Simon Willison’s Weblog

Subscribe
Atom feed

Blogmarks

Filters: Sorted by date

Facebook Adds Code for Clickjacking Prevention. Clever technique: Facebook pages check to see if they are being framed (using window.top) and, if they are, add a div covering the whole page which causes a top level reload should anything be clicked on. They also log framing attempts using an image bug.

# 13th March 2010, 10:42 am / clickjacking, facebook, framing, joey-tyson, phishing, security

Reddit is now running on Cassandra. Migrating their persistent cache over from memcacheDB to Cassandra took one developer just ten days.

# 13th March 2010, 12:14 am / caching, cassandra, memcachedb, reddit

Redis weekly update #1—Hashes and... many more! Hashes were the big missing data type in Redis—support is only partial at the moment (no ability to list all keys in a hash or delete a specific key) but at the rate Redis is developed I expect that to be fixed within a week or two.

# 13th March 2010, 12:06 am / hashes, keyvaluestores, nosql, redis

Introducing the PyPy 1.2 release. It’s been a long time coming, but 1.2 is the first PyPy release to ship with a Just-in-Time compiler! Performance looks pretty impressive.

# 12th March 2010, 11:54 pm / jit, performance, pypy, python

RE2: a principled approach to regular expression matching. Google have open sourced RE2, the C++ regular expression library they developed for Google Code Search, Sawzall, Bigtable and other internal projects. Unlike PCRE it avoids the potential for exponential run time and unbounded stack usage and guarantees that searches complete in linear time, mainly by dropping support for back references.

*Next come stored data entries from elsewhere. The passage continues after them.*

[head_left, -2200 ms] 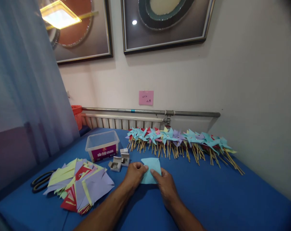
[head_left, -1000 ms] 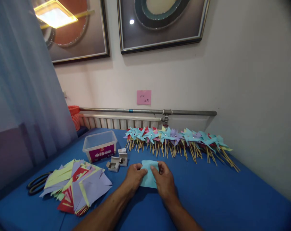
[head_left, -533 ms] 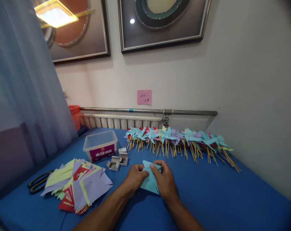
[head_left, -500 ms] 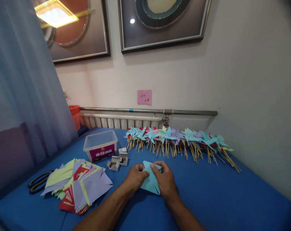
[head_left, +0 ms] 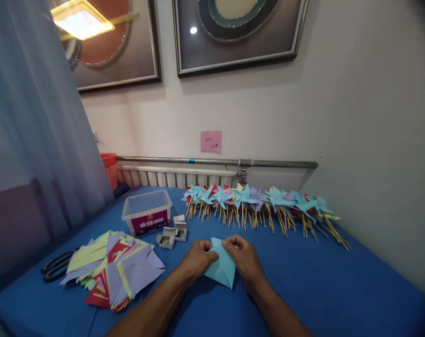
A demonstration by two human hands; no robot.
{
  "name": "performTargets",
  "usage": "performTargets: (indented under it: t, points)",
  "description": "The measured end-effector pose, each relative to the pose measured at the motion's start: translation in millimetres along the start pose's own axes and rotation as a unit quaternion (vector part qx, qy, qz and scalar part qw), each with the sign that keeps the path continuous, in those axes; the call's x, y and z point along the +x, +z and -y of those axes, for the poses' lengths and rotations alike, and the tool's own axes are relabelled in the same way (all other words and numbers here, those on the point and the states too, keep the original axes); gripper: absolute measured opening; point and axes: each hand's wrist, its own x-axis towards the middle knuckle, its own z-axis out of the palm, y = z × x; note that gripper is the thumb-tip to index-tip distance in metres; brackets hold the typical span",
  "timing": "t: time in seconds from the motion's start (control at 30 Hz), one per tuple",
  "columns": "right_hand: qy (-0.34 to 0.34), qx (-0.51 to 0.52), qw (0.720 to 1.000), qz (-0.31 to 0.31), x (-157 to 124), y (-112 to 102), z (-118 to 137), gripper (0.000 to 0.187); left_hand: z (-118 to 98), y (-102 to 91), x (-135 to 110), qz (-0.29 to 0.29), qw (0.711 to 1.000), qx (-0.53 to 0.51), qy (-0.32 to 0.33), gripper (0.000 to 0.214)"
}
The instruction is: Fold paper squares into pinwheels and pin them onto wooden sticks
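Note:
Between my hands is a light-blue paper sheet with slits cut in from its corners. My left hand pinches its left side, thumb on top. My right hand is closed on the upper right part of the same sheet, its fingertips partly hidden. Just left of my left hand stand small open cardboard boxes; what lies in them is too small to name. Farther left lies a loose pile of cut paper sheets in purple, yellow, red and green.
Finished paper pinwheels on sticks lie in a row along the back of the blue table. A clear plastic tub stands at the back left. Black-handled scissors lie partly under the paper pile. A metal pipe runs along the wall.
My right hand has shifted slightly right, and the sheet has turned a little between my hands. My left hand keeps its pinch in nearly the same place.

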Motion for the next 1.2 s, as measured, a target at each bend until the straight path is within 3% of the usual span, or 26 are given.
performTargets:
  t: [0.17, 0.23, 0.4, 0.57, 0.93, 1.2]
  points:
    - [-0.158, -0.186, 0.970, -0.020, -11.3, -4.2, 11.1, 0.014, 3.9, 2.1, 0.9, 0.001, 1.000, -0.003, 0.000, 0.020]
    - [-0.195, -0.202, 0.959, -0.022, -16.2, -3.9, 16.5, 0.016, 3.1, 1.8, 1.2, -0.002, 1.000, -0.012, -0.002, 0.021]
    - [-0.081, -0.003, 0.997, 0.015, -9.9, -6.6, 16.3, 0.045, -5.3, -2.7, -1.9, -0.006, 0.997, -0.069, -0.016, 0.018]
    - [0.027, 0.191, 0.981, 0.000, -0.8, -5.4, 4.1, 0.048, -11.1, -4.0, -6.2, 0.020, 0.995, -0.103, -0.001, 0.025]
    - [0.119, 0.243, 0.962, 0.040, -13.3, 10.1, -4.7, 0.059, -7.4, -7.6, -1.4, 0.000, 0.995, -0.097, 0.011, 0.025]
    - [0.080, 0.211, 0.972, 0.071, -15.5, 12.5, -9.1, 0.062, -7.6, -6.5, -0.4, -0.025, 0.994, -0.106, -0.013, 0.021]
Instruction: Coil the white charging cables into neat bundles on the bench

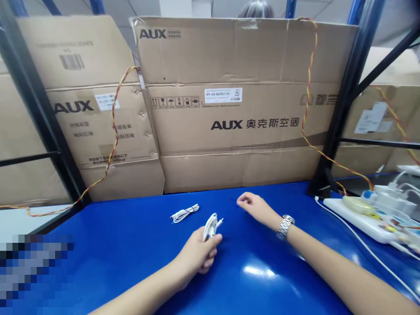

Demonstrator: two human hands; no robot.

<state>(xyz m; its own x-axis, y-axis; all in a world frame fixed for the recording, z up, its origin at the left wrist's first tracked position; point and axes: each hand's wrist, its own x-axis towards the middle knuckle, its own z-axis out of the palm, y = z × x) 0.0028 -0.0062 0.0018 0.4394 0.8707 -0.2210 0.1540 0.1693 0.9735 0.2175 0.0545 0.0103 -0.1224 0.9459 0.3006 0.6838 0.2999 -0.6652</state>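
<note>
My left hand (197, 251) is shut around a coiled white cable (210, 226), whose small connector sticks out to the right above my fingers. A second white cable (184, 213), neatly bundled, lies on the blue workbench (138, 258) just beyond and left of that hand, not touching it. My right hand (252, 205) rests on the far part of the bench with relaxed fingers, holding nothing, and a metal wristwatch (285, 226) sits on that wrist.
A white power strip (361, 218) with plugs and cords lies at the bench's right end, and a white cord (367, 249) runs forward from it. Large AUX cardboard boxes (236, 105) stand behind the far edge, between dark rack uprights (344, 100). Twisted yellow-red wire (114, 135) runs along them.
</note>
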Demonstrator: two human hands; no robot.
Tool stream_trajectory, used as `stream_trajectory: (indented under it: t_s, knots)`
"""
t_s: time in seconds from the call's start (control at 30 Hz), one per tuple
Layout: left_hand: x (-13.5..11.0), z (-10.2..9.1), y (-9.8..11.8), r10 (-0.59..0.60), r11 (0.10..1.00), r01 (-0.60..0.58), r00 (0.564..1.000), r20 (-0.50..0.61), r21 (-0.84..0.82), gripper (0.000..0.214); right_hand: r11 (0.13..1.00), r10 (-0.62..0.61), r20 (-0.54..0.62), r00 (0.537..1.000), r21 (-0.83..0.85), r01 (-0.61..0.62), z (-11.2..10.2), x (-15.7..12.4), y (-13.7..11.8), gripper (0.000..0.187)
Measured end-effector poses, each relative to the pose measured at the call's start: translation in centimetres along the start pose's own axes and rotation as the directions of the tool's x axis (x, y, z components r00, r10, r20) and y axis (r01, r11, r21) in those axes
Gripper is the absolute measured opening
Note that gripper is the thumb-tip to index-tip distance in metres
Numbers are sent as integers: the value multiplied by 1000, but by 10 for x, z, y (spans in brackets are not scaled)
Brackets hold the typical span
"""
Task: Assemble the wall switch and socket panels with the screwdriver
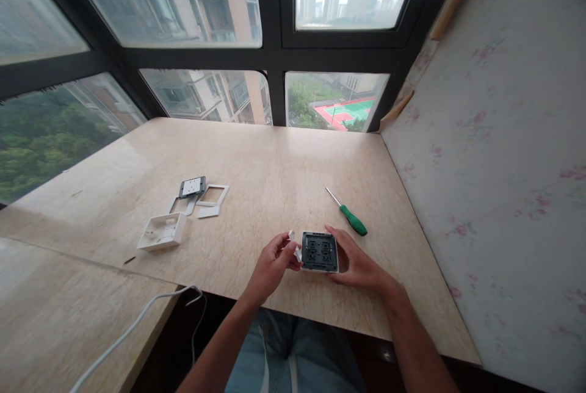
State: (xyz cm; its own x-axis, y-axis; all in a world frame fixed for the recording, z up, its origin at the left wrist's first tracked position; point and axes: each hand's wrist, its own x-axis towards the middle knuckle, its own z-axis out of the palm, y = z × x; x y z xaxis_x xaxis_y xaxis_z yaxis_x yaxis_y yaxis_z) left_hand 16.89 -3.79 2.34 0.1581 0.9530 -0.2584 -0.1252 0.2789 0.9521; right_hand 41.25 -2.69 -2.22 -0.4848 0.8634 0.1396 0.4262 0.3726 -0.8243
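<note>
My right hand [348,259] grips the right side of a wall switch [320,251], a square dark module with a white rim whose inner works face up. Thumb and fingers of my left hand [277,262] pinch a small white plastic piece [296,248], perhaps a switch rocker, at the switch's left edge. Whether that piece touches the switch I cannot tell. Just beyond my right hand lies a green-handled screwdriver [352,220], its shaft pointing away to the left.
Left on the stone counter [274,161] sit a white mounting box [161,232], a socket module [192,187], a white frame [213,194] and a white cover plate [208,212]. A white cable [132,323] runs over the near left edge. Windows and a papered wall [494,137] border the counter.
</note>
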Motion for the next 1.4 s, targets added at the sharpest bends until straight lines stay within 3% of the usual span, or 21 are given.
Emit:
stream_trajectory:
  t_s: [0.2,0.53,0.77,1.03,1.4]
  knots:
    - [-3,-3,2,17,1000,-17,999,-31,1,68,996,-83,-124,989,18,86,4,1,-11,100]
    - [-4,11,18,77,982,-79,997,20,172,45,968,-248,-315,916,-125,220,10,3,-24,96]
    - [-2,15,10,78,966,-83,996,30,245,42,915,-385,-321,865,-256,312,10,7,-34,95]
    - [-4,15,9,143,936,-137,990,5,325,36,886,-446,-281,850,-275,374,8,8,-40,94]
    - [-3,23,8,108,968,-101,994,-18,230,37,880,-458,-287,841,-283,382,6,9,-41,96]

# 12th March 2010, 9:28 am / c-plus-plus, google, open-source, pcre, re2, regex, russcox

Cache Machine: Automatic caching for your Django models. This is the third new ORM caching layer for Django I’ve seen in the past month! Cache Machine was developed for zamboni, the port of addons.mozilla.org to Django. Caching is enabled using a model mixin class (to hook up some post_delete hooks) and a custom caching manager. Invalidation works by maintaining a “flush list” of dependent cache entries for each object—this is currently stored in memcached and hence has potential race conditions, but a comment in the source code suggests that this could be solved by moving to redis.

# 11th March 2010, 7:35 pm / cachemachine, caching, django, memcached, mozilla, orm, ormcaching, python, redis

Automate EC2 Instance Setup with user-data Scripts (via) I knew about EC2’s user-data feature—what I didn’t know is that the Alestic and Canonical images are configured so that if the user-data starts with #! the instance will automatically execute it as a shell script as soon as it boots up (after networking has been configured).

# 11th March 2010, 12:31 pm / deployment, ec2, sysadmin, userdata

grammar.coffee (via) The annotated grammar for CoffeeScript, a new language that compiles to JavaScript developed by DocumentCloud’s Jeremy Ashkenas. The linked page is generated using Jeremy’s Docco tool for literate programming, also written in CoffeeScript. CoffeeScript itself is implemented in CoffeeScript, using a bootstrap compiler originally written in Ruby.

# 8th March 2010, 7:27 pm / coffeescript, compilers, docco, documentcloud, javascript, jeremy-ashkenas, literateprogramming, programming, ruby, selfhosting

Scott and Scurvy. Did you know that Scott’s 1911 expedition to the south pole was plagued by scurvy, despite the British navy having discovered an effective cure way back in the 18th century? A fascinating tale of how scientific advances can lead to surprising regressions.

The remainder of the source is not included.